# Cigar Band Collection



## goatking (Sep 5, 2013)

I am new to cigars and am thinking of collecting cigar bands for the ones I've smoked. What is the best way to put this together? Glue stick?


----------



## pippin925 (Jan 3, 2013)

If you're just looking to start collecting them for a later project then just put them in an envelope and keep a book or something with a little weight on it to flatten them out. Once you have a good amount collected, there's a ton of projects you can do with them. Ashtrays, posters, bar tops etc.... For those, I'd use a glue stick to temporarily hold them in place and then polyurethane to finish and protect the piece.


----------



## egoo33 (Jul 21, 2013)

I am doing the same thing I have a ziplock bag full of them and have the sitting under a few books on my book case don't know what I am going to do but eventually incorporate beer bottle caps and cigar bands


----------



## Tabarquino (Sep 7, 2013)

Judging what my grandfather did to his collection of cigar bands, I'd suggest you keep them in a book to flaten them out and after that, just glue them to pages of a blank book by using a simple glue stick, it's paper friendly and won't damage the ink or the band itself. Ideally you could keep a track record in the blank book adding some info, like the date you smoked them, where you purchased them and your thoughts on it, 0-10 rate, extra notes (like if you smoked them with friends, at a wedding, if you got it as a present...), etc.

I think it's a great way of making this lovely hobby a little bit more special.

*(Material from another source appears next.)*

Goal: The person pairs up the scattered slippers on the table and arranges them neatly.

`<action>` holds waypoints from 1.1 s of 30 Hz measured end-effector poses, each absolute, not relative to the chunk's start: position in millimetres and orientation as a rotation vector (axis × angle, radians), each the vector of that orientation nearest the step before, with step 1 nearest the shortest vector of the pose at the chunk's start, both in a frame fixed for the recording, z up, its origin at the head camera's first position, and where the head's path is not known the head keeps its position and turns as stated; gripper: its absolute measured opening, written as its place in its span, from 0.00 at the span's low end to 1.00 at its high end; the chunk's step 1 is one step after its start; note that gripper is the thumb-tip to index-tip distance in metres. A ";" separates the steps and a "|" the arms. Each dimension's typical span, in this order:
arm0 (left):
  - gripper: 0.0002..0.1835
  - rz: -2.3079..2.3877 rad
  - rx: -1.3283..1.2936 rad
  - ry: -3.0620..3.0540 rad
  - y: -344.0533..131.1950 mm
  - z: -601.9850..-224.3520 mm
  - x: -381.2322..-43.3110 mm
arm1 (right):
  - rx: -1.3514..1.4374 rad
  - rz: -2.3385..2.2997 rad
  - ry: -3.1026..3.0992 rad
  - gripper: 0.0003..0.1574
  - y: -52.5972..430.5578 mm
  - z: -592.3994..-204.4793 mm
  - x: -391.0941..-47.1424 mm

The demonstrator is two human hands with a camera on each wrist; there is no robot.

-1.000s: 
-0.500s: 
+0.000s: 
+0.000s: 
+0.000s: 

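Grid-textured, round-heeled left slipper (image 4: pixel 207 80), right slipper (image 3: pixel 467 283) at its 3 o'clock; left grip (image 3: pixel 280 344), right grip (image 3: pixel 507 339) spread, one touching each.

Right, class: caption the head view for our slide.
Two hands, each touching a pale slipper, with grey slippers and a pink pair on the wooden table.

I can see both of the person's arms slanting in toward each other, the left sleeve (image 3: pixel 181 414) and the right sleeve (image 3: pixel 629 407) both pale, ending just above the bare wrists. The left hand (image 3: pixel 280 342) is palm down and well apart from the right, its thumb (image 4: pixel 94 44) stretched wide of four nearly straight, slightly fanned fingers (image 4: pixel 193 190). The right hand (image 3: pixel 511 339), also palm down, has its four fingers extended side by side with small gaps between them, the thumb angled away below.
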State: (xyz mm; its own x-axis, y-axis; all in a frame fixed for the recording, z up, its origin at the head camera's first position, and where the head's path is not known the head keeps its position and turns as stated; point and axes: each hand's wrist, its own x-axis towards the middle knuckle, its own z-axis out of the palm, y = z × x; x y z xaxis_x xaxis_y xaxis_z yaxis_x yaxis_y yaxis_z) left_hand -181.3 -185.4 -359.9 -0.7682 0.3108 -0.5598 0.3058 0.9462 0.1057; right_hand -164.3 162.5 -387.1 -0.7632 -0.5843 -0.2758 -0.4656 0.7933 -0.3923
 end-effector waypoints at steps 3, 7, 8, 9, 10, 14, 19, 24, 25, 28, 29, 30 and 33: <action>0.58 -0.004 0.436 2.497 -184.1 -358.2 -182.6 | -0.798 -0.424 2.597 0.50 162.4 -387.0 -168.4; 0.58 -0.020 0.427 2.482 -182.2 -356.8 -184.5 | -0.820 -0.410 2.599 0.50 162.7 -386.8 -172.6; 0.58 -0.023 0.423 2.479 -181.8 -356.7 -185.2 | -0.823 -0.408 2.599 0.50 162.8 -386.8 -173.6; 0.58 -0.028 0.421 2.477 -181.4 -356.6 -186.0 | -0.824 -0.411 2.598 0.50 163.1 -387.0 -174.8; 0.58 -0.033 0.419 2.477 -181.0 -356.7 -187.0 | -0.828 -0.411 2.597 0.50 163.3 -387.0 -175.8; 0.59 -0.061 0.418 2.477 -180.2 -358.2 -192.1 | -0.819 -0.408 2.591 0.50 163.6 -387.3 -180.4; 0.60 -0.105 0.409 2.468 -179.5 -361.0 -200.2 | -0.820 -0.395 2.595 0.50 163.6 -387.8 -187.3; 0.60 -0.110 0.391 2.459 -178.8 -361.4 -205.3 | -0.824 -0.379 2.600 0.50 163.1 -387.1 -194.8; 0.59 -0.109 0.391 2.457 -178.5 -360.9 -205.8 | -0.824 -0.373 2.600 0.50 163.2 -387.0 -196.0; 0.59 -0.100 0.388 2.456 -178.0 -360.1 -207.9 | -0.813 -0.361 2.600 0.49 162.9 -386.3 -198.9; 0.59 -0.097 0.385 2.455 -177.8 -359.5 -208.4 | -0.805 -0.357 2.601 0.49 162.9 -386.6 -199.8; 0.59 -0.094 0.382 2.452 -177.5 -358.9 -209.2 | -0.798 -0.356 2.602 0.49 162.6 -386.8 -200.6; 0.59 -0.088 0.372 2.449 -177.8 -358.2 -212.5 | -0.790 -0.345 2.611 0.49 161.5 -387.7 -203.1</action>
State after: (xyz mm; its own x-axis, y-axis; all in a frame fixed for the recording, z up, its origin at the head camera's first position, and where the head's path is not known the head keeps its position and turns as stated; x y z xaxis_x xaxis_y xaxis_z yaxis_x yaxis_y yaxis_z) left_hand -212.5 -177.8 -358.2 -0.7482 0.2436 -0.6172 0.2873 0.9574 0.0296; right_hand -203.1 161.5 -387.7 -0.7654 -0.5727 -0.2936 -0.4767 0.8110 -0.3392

Good luck with your collection!


----------



## Puroprince (Aug 29, 2013)




----------



## sjcruiser36 (Dec 20, 2012)

I have a glass candy jar with lid that I got from Ross or Marshalls to keep the ones I've smoked. I don't plan on making anything out of them, but keep at least one of each brand, or type. A fellow BOTL was looking for bands last month to make a project, so I donated the extras to him.


----------



## bobaganoosh (Sep 20, 2007)

Contact Architeuthis... I'm not sure if he is still doing it, but he used to make the most incredible lighter coverings with labels. If I'm not mistaken he has covered many different types of objects. The old guy is a bit of an expert.


----------



## njsket (Sep 11, 2013)

Very cool ideas, I was just keeping them to keep them but now I might have to think of a future project myself...:hat:


----------



## FireRunner (Jul 19, 2012)

I have hundreds of bands. For the most part I keep every band. If I'm out I normally just stick them in my wallet and they stay flat. Then I place then in a thick book for several weeks to flatten them.


----------



## voiceoverguy (Jan 19, 2011)

I just completed a little cigar band project a couple weeks ago. check it out by clicking here.


----------



## JKlavins (Jun 28, 2013)

I just keep them in a small cigar box, I'll probably make something out of them eventually, like the top of a small end table with ashtray or something


----------



## MDS (Dec 4, 2012)

I've collected about 98% of my cigar bands and have them all in baseball card sleeves in a binder. They flatten themselves out there and it's cool to page through the years and see what I was smoking a long way back.


----------



## Sam Pirozzolo (Jun 11, 2017)

I just inherited a cigar band collection of about 1000+ bands. Most are glued to pages in a notebook. How can I tell if there is any value?


----------



## Bruced (May 20, 2017)

I have about 100 or more band each different stored in a handmade wooden box that came from the Dominican Republic pre 1941. The box was pickup by my father when he was a younger merchant marine on the crew of the SS Broinquen that ran the Caribian, and the regular route of New York City to San Juan Puerto.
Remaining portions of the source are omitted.